It was standing room only in Trail city council chambers as over 40 people turned out to show the love they had for Columbia Gardens and its resident restaurant, Huckleberry’s Café.
Most of the people who appeared for the July 16 public meeting supported a move to grant a permanent service commercial C7C licence to the popular restaurant—located at 8195 Old Waneta Road on Columbia Gardens land.
Huckleberry’s had been operating under a temporary commercial use permit for its establishment for the last four years, but since the property was zoned service commercial (C7)—and eating establishments are not listed as a permitted use—the café had been able to operate under a temporary commercial use permit (TCUP).
But the restaurant still had to prove its merit in the public meeting forum for permanent status, and that it could fit in with the fabric of the neighbourhood it had served.
“I truly have difficulty seeing why there is such an issue here,” said one lady during the public comment period of the meeting, pointing to the popularity of the establishment
Nor did council see an issue. During their regular meeting later that night city council approved the third reading of the bylaw, paving the way for its adoption at the next council meeting in August.
City corporate administrator Michelle McIsaac said the information brought to council was “fairly straight forward,” and she recommended third reading that night so as to not delay approval of the re-zone.
“If there were any violations out there, I’m sure our bylaw officers would have caught that,” said councillor Gord DeRosa.

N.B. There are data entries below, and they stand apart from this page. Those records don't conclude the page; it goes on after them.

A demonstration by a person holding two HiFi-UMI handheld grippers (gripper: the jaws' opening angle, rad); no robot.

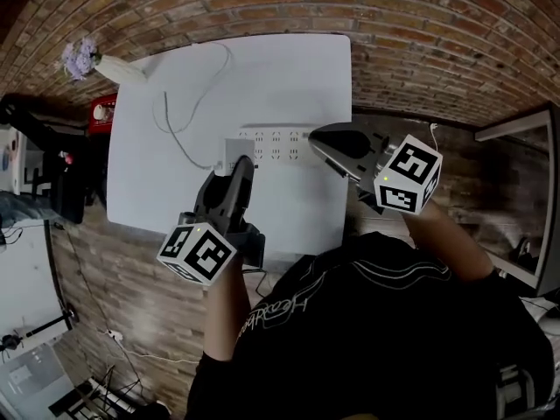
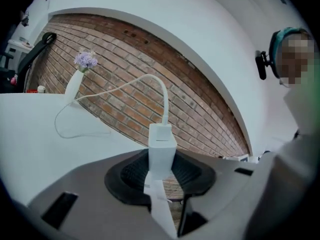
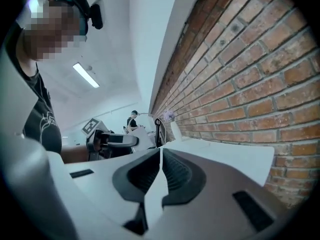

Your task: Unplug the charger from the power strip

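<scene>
My left gripper (image 2: 161, 171) is shut on the white charger (image 2: 161, 146), which stands upright between its jaws, in the air, with the brick wall behind it. Its white cable (image 2: 150, 80) arcs away to the table. In the head view the charger (image 1: 234, 152) sits at the left gripper (image 1: 238, 166) tip, by the left end of the white power strip (image 1: 278, 143). The cable (image 1: 179, 134) trails to the back left. My right gripper (image 1: 322, 135) hovers over the strip's right end. Its jaws are shut on nothing (image 3: 161, 168).
The white table (image 1: 289, 68) stands on a brick floor. A white vase with purple flowers (image 1: 109, 66) is at its back left corner, also the vase (image 2: 75, 81) in the left gripper view. A red object (image 1: 102, 109) and dark gear lie left of the table.
</scene>
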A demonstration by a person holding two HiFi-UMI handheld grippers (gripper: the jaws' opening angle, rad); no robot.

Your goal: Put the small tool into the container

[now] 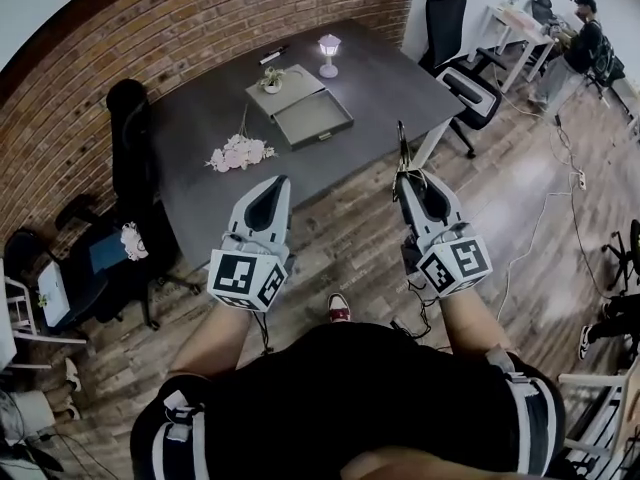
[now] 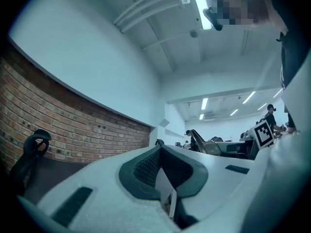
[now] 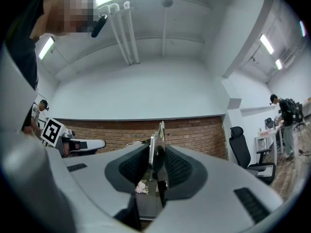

The major issue was parking, with the on-street parking being a necessity due to the compressed nature of the business lot and the neighbourhood.
The availability of parking to serve the greenhouse and the café were limited during peak season, “creating a nuisance for the residential properties nearby,” read a city staff report to council.
The restaurant—managed by Carole Dasti—has used the property owned by Bill Garnett, alongside Columbia Valley greenhouses for four years.
A TCUP was issued for the first three years of its operation but it can only be renewed once. And since the TCUP for Huckleberry’s was renewed in 2010, a rezoning of the property was required to allow the operation to continue.
The proposed change could allow the café to extend its hours past the 9 p.m. restriction in place with the TCUP.